Ionizable Polymer Thin Films at the Water Interface

Using molecular dynamics simulations, we investigate the effects of water at the interface of thin films of ionizable polymers. These polymers consist of flexible chains substituted with ionizable groups, whose structure is dominated by the assembly of the ionizable groups, resulting in interfaces that consist of both hydrophilic and hydrophobic domains. These polymers serve as key components in clean energy generation, storage devices and biotechnology, where water is inherent to their function. Understanding the effects of water at structured interfaces of ionizable polymers remains a fundamental challenge with an immense technological impact. Here, the results of a fully atomistic MD simulation of films of a model polymer, sulfonated polystyrene (SPS), with sulfonation fractions f = 0.13, 0.20, 0.35 and 0.55 neutralized with Na⁺ counterions, exposed to water, are discussed.
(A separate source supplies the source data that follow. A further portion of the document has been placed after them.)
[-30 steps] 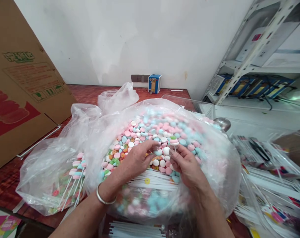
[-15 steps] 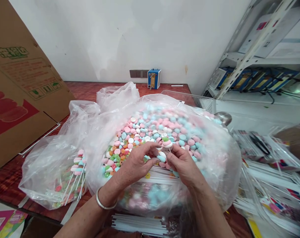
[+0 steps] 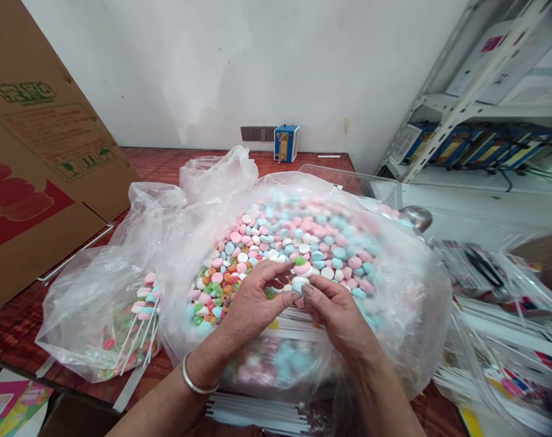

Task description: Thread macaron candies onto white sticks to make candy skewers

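Note:
My left hand (image 3: pixel 262 290) is closed, with thumb and fingertip about a white-and-blue candy (image 3: pixel 299 283) over the middle of a large plastic bag. My right hand (image 3: pixel 337 306) meets it from the right, its thumb and fingers pinched on a candy stick that they mostly hide. Just above the fingertips, a green ring candy (image 3: pixel 300 261) sits on a pink-and-white candy (image 3: pixel 303 269). Around both hands lie many pink, blue and white candies (image 3: pixel 243 258) and small fruit-coloured rings (image 3: pixel 232 281). White sticks (image 3: pixel 296 325) lie in the bag below the hands.
At left, finished candy sticks (image 3: pixel 146 297) rest on a smaller plastic bag (image 3: pixel 82 328) by a cardboard box (image 3: pixel 39 152). More white sticks (image 3: pixel 257 413) lie at the front edge. A metal scoop (image 3: pixel 416 217), packed bags (image 3: pixel 498 328) and shelving (image 3: pixel 467 109) stand right.
The white-and-blue candy and the candies on the stick have come closer together. My right fingertips have shifted slightly and now cover the stick. The view has moved a little.

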Tool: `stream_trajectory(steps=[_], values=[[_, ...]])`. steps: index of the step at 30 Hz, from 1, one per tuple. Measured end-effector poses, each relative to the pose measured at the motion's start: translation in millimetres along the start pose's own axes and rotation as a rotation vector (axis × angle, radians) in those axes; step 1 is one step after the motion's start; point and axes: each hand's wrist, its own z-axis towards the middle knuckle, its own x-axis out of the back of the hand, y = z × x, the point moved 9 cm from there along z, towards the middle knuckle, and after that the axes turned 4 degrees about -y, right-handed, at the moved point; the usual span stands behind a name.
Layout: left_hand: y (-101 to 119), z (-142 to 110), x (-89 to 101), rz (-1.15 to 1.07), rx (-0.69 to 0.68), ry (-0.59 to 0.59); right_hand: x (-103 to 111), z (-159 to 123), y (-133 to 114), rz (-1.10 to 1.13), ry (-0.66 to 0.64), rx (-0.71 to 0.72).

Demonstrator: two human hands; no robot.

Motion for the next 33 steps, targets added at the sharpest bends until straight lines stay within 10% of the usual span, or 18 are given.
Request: stream_trajectory(steps=[11,26,33], values=[[-9,-6,-2.1,-0.154,0.182,0.049,5,-1,-4,-0.025,0.225,0.09],[15,-3,-0.2,-0.063,-0.022,-0.153,-3,-5,-30,-0.644,0.126,0.121],[6,1,-2.3,-0.245,0.013,-0.186,-2,-6,-31,-0.597,0.111,0.153]])
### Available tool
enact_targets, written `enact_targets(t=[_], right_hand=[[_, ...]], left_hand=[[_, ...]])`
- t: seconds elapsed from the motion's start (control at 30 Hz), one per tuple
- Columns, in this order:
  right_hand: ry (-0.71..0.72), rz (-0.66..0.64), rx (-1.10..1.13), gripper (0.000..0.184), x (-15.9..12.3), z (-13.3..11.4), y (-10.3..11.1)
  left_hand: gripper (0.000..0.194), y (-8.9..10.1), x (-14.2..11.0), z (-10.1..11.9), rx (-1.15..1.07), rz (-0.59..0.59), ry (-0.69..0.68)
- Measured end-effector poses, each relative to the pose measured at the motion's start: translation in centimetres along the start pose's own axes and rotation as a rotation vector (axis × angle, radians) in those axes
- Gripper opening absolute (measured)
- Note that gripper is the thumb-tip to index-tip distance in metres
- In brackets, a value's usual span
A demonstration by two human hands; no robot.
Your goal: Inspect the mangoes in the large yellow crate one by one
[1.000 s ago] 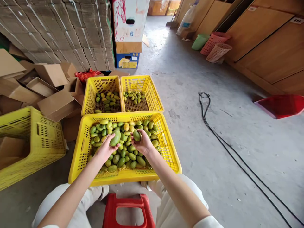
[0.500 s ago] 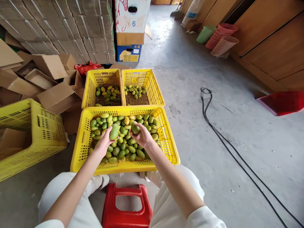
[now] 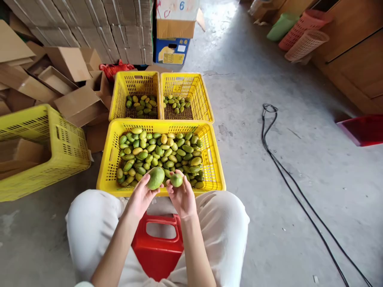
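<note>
My left hand (image 3: 144, 196) is closed round a large green mango (image 3: 156, 178), over the near edge of a wide yellow crate (image 3: 104, 175). Beside it, my right hand (image 3: 183, 198) grips a smaller green mango (image 3: 176, 180) with its rounded end towards me. The two fruits are close together. Many green and yellowish mangoes (image 3: 155, 151) lie in the wide crate beneath and beyond my hands. Behind it stand two smaller yellow crates, a left one (image 3: 115, 99) and a right one (image 3: 206, 101), each with a small heap of mangoes inside.
A red stool (image 3: 158, 255) is between my knees. To the left are a yellow-green crate (image 3: 68, 143) and loose cardboard boxes (image 3: 79, 103). A blue box (image 3: 172, 52) is under other boxes at the back. A black cable (image 3: 284, 179) runs across the floor on the right.
Both hands have drawn back from over the middle of the wide crate to its near edge, each still with its mango. The two mangoes are closer together. My view has tilted down.
</note>
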State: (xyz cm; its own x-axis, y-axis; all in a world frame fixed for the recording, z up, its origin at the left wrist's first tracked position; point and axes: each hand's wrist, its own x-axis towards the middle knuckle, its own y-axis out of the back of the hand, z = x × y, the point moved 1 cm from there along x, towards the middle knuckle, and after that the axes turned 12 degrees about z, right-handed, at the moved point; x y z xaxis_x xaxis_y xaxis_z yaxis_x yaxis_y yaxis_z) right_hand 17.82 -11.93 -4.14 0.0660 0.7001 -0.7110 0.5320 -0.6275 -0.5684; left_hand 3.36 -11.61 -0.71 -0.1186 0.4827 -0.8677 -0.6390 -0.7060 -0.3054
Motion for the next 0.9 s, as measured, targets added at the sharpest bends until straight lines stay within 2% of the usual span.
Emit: enact_targets(t=[0.1,0.23,0.33,0.43,0.5,0.67,0.7,0.83,0.9], right_hand=[[-0.068,0.038,0.056,0.031,0.7,-0.2,0.6],[-0.072,0.029,0.079,0.027,1.9,-0.1,0.6],[-0.009,0.035,0.062,0.023,2.9,0.4,0.3],[0.049,0.065,0.049,0.016,3.9,0.8,-0.3],[0.027,0.092,0.077,0.014,4.3,0.9,-0.9],[-0.175,0.068,0.126,0.025,4.8,0.1,-3.4],[-0.208,0.054,0.126,0.024,4.9,-0.3,-4.0],[-0.178,0.003,0.077,0.017,5.2,-2.3,-6.6],[-0.135,-0.007,0.000,0.011,5.5,-3.6,-7.5]], left_hand=[[0.011,-0.5,0.6,-0.4,-0.110,0.073,-0.007],[0.031,-0.4,2.0,-0.9,-0.183,-0.001,0.003],[0.037,-0.1,3.5,-0.5,-0.169,-0.031,-0.022],[0.038,-0.1,5.1,0.3,-0.092,0.020,-0.047],[0.034,-0.6,5.6,0.8,-0.056,0.051,-0.041],[0.022,-3.0,4.8,2.1,-0.078,0.069,-0.063],[0.023,-3.6,4.3,2.3,-0.066,0.043,-0.063],[0.038,-5.7,2.7,3.6,-0.004,-0.040,-0.069],[0.035,-6.6,2.5,4.4,0.038,-0.038,-0.064]])
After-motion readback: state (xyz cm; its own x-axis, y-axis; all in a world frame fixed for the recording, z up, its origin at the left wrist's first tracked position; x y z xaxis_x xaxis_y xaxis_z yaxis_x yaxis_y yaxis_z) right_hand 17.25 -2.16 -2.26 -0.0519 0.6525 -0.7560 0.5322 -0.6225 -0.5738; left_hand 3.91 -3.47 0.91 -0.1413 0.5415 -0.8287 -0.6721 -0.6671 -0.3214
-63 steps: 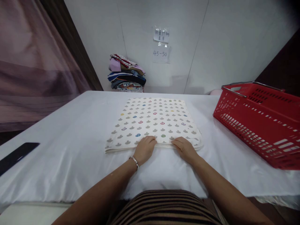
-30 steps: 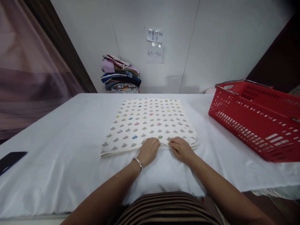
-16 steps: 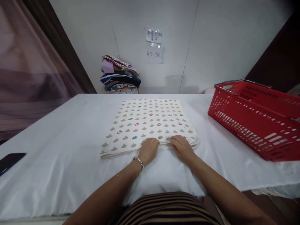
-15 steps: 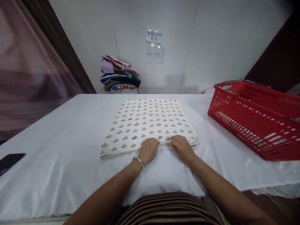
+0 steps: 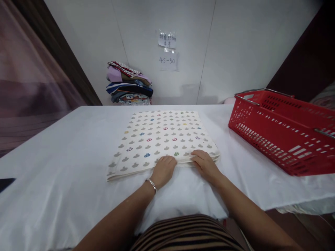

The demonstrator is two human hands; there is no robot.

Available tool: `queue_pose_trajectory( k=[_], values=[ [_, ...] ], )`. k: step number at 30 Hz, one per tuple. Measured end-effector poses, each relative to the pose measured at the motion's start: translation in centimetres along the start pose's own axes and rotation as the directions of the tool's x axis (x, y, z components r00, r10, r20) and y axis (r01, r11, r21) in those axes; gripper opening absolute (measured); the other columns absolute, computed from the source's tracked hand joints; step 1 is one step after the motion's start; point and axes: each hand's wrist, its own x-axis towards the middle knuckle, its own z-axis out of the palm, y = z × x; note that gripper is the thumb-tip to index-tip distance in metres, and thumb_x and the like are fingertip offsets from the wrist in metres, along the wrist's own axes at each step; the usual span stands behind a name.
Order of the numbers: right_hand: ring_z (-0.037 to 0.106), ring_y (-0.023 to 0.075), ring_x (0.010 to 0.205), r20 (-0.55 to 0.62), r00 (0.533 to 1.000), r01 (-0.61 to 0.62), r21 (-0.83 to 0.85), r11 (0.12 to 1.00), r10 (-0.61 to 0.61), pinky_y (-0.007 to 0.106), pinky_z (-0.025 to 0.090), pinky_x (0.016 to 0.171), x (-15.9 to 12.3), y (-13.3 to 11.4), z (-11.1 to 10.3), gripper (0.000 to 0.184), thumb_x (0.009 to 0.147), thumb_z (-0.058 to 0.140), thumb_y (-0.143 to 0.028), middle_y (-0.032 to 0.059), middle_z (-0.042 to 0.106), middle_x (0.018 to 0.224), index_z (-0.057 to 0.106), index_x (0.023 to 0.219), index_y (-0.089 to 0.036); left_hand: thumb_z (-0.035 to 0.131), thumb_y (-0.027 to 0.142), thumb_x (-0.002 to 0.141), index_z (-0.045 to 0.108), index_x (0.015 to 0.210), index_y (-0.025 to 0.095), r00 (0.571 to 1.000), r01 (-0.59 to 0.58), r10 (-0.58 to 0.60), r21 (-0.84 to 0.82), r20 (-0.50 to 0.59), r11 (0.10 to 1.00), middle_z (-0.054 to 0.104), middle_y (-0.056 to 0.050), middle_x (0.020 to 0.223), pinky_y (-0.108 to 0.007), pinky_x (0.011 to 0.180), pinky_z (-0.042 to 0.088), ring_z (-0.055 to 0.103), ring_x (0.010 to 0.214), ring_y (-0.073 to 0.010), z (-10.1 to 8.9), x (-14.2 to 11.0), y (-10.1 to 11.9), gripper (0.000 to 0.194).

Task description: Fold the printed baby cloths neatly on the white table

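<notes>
A folded white cloth [image 5: 163, 139] printed with grey mushroom-like shapes and a few coloured ones lies flat, its layers showing along the near edge. At the middle of that edge, my left hand [image 5: 164, 170], with a bracelet at its wrist, grips the cloth, fingers on top. To its right, my right hand [image 5: 206, 167] is closed on the same edge with fingertips over the top. Both thumbs are mostly hidden.
The cloth lies on a white-covered table [image 5: 65, 150]. A red plastic basket [image 5: 277, 139] with metal handles stands at the right. Several folded fabrics [image 5: 129, 85] are stacked by the wall at the back. A dark flat object [image 5: 5, 183] is at the left edge.
The whole scene has shifted slightly left in view. Both hands stay at the cloth's near edge, and its near right corner looks a little flatter.
</notes>
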Motion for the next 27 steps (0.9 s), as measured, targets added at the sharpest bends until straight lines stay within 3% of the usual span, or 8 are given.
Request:
queue_pose_trajectory(
  k=[6, 14, 22, 27],
  values=[
    [0.051, 0.0208, 0.091, 0.043, 0.999, -0.019, 0.015, 1.0, 0.019, 0.035, 0.04, 0.08, -0.4, 0.5, 0.3, 0.014, 0.089, 0.043, -0.015, 0.0077, 0.059, 0.096, 0.058, 0.09, -0.017, 0.039, 0.013, 0.087, 0.054, 0.091, 0.017, 0.996, -0.053, 0.053, -0.008, -0.067, 0.999, 0.057, -0.005, 0.107, -0.035, 0.084, 0.039, 0.049, 0.098, -0.0196, 0.3, -0.3, 0.0, 0.016],
    [0.05, 0.0185, 0.075, 0.114, 0.989, -0.089, -0.06, 0.994, 0.096, 0.03, 0.038, 0.07, -0.3, 0.4, 0.4, 0.014, 0.089, 0.043, -0.014, 0.0047, 0.058, 0.078, 0.056, 0.084, -0.016, 0.045, 0.02, 0.085, 0.053, 0.095, 0.019, 0.998, -0.031, 0.028, -0.041, -0.065, 0.999, 0.057, -0.005, 0.104, -0.035, 0.082, 0.041, 0.05, 0.096, -0.0191, -0.1, -0.2, 0.1, 0.012],
    [0.052, 0.0194, 0.082, 0.136, 0.988, -0.06, -0.071, 0.996, 0.07, 0.032, 0.039, 0.073, -0.6, 0.8, 0.9, 0.02, 0.091, 0.039, -0.017, 0.0058, 0.06, 0.088, 0.057, 0.1, -0.018, 0.044, 0.022, 0.086, 0.054, 0.082, 0.018, 0.997, -0.003, -0.003, -0.082, -0.075, 0.997, 0.057, -0.004, 0.094, -0.032, 0.076, 0.041, 0.049, 0.089, -0.0178, -0.2, -0.1, 0.0, 0.012],
    [0.051, 0.0196, 0.081, 0.103, 0.994, -0.037, -0.082, 0.996, 0.045, 0.032, 0.04, 0.071, -0.5, 0.6, 0.9, 0.019, 0.089, 0.041, -0.014, 0.0064, 0.06, 0.086, 0.059, 0.095, -0.018, 0.039, 0.024, 0.089, 0.054, 0.081, 0.018, 0.997, -0.01, 0.005, -0.057, -0.081, 0.998, 0.057, -0.004, 0.085, -0.032, 0.074, 0.039, 0.049, 0.082, -0.0165, -0.1, -0.1, -0.2, 0.018]
  ],
)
MD simulations were run using LAMMPS at 400 and 500 K. The results show that increasing the sulfonation level enhances the ionic domain connectivity, facilitating water uptake. Increasing the temperature to 500K accelerates both the water penetration and the dynamics of the polymer. The structure and dynamics of the polymeric interfaces will be discussed. The results offer guidelines for designing new polymers that can function effectively in an aqueous environment.